“A melhor via para o nosso país é um governo dirigido pela CDU e pela CSU (o aliado bávaro) com Armin Laschet como chanceler”, declarou a governante no que será provavelmente o seu último discurso aos deputados antes do escrutínio de 26 de setembro.

“O seu governo será marcado pela estabilidade, fiabilidade e moderação e é isso que a Alemanha precisa”, adiantou no Bundestag.

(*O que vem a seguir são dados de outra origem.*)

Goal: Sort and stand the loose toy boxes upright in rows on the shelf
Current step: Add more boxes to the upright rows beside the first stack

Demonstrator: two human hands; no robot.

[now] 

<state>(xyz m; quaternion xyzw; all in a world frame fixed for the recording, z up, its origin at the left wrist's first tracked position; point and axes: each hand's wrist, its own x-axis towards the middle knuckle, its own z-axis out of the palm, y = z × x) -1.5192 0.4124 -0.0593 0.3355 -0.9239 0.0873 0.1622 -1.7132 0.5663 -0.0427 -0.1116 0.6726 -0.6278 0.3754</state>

Merkel considerou ainda que as próximas eleições são “especiais” porque se trata de decidir “a orientação” do país “em tempos difíceis”.

Tendo estado afastada da campanha eleitoral, a chanceler, que se prepara para deixar a política após 16 anos à frente do governo, mudou de estratégia nas últimas semanas face às indicações desastrosas para a União Democrata-Cristã (CDU) nas sondagens.

Dirigido pelo pouco popular Armin Laschet, o campo conservador recolhe atualmente à volta de 20% das intenções de voto, atrás da surpresa desta campanha, o Partido Social-Democrata da Alemanha (SPD, cerca de 27%).

A CDU e a CSU, que obtiveram 32,9% dos votos em 2017, não pararam de descer nas sondagens durante o verão, prejudicadas sobretudo pelo modo como foi percecionada a gestão da questão das inundações catastróficas em meados de julho.

Pouco apreciado pelos alemães depois de ter lutado para se impor como candidatos dos conservadores, Armin Laschet alargou a sua equipa de campanha para incluir especialistas, sobretudo nas áreas do clima e da economia.

A chanceler já tinha defendido Armin Laschet no domingo durante uma visita às zonas afetadas pelas inundações. Também multiplicou nas últimas semanas as deslocações ao seu lado e atacou o SPD, dirigido por Olaf Scholz, o ministro das Finanças da coligação governamental conduzida por Merkel.